Scènes

Larry Willis / Buster Williams au Cri du Port

Le duo Larry Willis / Buster Williams était sur la scène du Cri du Port le 19 février 2015.


Le duo Larry Willis / Buster Williams était sur la scène du Cri du Port, le 19 février 2015. Retour sur la belle histoire d’amour entre ces deux musiciens et le jazz.

Etonnant comme les papis du jazz peuvent attirer le public, surtout relativement jeune et féminin. Preuve s’il en est que le jazz, dans son essence afro-américaine, transcende les genres et les générations et s’impose comme une musique révolutionnaire. Le Cri du Port manque déborder ce soir-là, et c’est un Michel Antonelli « cafi » (comme on dit à Marseille) d’émotion qui vient présenter le duo.

Larry Willis, pianiste de solide formation classique, a grandi dans le vivier jazz de Harlem dans les années 50, à un pâté de maison de Duke Ellington. Se heurtant au plafond de verre du racisme étatsunien, il ne peut s’adonner entièrement à une carrière de musicien classique au sortir d’écoles prestigieuses où ses camarades de classe s’appellent Jimmy Owens ou Ron Carter, et dont ils se font renvoyer s’ils se font prendre à faire le bœuf dans les locaux. Aussi c’est plein de rage contenue qu’il aborde le jazz, aux côtés de Jackie McLean, Cannonball Adderley, Stan Getz ou Dizzy Gillespie (son « second père »)… en passant par le jazz-rock ou le blues pop de Blood Sweat & Tears. On le retrouve dans le post-bop de Roy Hargrove à la fin des années 90. Patrimoine vivant d’un jazz bop toujours tenté par l’avant-garde, il n’en a pas pour autant oublié le gospel, qui nourrit son jeu de piano d’une profonde spiritualité. Il pleut des blue notes ce soir au Cri du Port…

Buster Williams laisse coi le chroniqueur, très modeste contrebassiste de son état. Buster Williams, renommé pour son jeu pizzicato particulièrement enfiévré, qui a commencé à 17 ans dans les Fifties avec Jimmy Heath et joué avec tous les grands depuis la « fin » de l’ère be bopoïde… Qui a appris la contrebasse sous la houlette d’un paternel prolo le jour, et « cat » la nuit… Qui, après plus de trente ans comme sideman, notamment aux côtés d’Herbie Hancock ou de Charlie Rouse, a décidé de se consacrer à sa propre musique comme un remerciement envers ceux qu’il considère encore comme ses maîtres.

Justement, ce duo piano/contrebasse s’inscrit dans la lignée d’un exercice rare.
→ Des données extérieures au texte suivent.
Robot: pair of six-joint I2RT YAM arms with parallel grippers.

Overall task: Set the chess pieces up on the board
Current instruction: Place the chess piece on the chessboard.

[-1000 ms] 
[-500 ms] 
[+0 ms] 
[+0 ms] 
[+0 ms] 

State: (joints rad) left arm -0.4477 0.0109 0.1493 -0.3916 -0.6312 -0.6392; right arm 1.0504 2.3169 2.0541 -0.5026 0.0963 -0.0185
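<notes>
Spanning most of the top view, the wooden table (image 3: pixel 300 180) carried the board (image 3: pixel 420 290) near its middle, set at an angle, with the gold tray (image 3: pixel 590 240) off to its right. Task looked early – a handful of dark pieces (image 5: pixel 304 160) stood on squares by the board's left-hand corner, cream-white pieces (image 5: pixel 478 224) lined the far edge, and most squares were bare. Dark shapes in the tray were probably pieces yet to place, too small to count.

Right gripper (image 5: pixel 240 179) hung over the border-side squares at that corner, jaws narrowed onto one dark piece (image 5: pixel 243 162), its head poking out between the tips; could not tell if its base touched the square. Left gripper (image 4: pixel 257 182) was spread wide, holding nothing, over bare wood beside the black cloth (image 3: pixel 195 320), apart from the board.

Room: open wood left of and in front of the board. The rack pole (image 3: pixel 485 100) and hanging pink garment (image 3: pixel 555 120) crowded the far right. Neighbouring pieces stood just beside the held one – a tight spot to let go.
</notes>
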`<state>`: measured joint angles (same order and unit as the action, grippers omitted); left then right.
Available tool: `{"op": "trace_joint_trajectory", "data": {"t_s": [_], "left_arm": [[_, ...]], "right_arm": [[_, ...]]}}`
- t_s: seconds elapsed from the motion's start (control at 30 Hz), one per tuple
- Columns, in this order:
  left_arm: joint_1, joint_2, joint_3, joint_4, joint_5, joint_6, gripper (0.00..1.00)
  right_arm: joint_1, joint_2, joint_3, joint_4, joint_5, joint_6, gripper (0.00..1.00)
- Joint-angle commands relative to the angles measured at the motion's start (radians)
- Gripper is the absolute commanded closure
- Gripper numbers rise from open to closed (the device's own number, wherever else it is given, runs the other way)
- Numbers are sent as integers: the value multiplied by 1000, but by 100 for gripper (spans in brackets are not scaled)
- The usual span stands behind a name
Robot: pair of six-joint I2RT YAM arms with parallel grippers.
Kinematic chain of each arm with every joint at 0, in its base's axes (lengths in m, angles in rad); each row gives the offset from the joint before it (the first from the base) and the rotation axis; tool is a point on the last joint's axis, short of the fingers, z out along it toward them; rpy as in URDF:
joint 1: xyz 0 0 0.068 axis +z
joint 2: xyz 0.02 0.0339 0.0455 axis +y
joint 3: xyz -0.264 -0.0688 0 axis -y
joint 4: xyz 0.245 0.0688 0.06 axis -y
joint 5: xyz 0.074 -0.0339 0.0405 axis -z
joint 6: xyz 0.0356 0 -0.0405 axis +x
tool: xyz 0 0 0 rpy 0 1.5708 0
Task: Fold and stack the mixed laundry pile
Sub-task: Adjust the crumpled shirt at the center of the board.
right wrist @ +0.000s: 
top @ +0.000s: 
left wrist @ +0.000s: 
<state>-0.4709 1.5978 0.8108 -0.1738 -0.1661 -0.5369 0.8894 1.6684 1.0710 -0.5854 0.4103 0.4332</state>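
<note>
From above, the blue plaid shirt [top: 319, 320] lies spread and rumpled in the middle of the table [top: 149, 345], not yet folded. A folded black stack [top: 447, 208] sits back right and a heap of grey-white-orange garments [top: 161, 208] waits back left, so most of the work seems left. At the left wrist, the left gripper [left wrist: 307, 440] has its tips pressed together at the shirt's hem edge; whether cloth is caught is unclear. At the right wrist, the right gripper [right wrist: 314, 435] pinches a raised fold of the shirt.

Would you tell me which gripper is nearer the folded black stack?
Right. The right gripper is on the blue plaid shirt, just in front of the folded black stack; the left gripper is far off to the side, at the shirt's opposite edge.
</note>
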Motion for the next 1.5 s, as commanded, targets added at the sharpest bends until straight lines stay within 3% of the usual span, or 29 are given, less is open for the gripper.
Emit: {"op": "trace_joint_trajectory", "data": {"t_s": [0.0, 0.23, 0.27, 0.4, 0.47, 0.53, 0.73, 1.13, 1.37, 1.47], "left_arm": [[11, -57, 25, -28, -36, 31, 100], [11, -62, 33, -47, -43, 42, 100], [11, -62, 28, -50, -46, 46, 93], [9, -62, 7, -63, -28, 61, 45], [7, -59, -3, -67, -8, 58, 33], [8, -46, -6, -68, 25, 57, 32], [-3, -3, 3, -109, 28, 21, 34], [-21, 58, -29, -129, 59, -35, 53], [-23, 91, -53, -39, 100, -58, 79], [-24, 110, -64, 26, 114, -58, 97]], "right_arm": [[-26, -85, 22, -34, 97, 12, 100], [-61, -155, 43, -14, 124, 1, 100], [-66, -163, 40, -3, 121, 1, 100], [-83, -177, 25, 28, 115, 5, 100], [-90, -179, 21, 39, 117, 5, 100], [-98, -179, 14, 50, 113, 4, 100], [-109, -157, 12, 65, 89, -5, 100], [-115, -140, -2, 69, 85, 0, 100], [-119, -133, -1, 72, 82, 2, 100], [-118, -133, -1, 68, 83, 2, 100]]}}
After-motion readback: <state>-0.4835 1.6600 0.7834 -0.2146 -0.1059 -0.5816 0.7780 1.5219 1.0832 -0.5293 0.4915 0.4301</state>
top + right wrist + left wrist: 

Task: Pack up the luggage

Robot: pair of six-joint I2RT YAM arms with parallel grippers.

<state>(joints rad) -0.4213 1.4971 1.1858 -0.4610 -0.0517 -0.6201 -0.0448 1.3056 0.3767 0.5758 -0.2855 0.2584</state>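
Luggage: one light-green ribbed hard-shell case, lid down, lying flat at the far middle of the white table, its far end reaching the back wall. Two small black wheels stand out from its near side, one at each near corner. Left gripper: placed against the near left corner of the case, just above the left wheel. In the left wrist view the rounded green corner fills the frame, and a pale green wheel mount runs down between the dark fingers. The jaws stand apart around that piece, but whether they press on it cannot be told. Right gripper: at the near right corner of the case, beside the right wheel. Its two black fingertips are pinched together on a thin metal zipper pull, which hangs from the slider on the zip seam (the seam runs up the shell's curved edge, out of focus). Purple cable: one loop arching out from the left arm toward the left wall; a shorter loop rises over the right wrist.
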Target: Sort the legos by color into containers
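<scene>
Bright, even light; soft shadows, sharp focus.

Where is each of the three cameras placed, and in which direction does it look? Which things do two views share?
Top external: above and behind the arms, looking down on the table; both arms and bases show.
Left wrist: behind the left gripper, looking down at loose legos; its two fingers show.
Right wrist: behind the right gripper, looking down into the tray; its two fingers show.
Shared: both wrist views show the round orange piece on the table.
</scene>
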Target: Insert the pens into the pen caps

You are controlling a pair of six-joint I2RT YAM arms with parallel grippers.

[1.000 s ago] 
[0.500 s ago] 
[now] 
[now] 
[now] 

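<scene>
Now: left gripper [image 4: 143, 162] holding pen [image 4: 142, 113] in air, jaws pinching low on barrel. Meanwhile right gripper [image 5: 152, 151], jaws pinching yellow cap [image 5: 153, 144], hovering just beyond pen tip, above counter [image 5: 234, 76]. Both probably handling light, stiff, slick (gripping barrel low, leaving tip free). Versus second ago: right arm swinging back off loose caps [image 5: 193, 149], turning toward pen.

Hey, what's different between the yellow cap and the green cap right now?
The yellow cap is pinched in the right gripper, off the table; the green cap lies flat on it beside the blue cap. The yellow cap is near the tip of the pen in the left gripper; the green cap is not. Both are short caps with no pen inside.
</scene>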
On sait que c’est au plus dur de la crise des années 30 que Duke Ellington repère Jimmy Blanton à Saint-Louis, et qu’il ne l’intègrera dans l’orchestre qu’en 1939, le temps de graver quelques duos de légende où la contrebasse mène la danse (on sait que le Duc n’aimait rien tant que pousser ses musiciens dans leurs derniers retranchements, lui-même se mettant volontairement en retrait car se considérant, à tort, comme un piètre pianiste). C’est aussi le cas ce soir : le seul solo intégral sera pour Mr Williams sur son mythique diptyque « Concierto de Aranjuez / Summertime ». De même, sur un « Alone Together » en forme de manifeste, le premier chorus lui appartiendra ainsi que la coda. La ballade de McCoy Tyner « Search for Peace » donne cependant au pianiste l’occasion de reprendre la main et de réaliser le souhait de son créateur, à savoir un « dialogue avec l’univers ». Le diptyque de Buster Williams devient alors une sorte de big bang. Quant à la ballade et au blues qui suivent, loin d’être anecdotiques ils nous transportent dans la voûte étoilée, en symboles de l’éternel swing, en même temps qu’ils nous donnent le sentiment d’être humains, tout simplement. Un « My Funny Valentine » des plus romantiques nous fait comprendre enfin que ces deux papis sont tout bonnement de grands amoureux.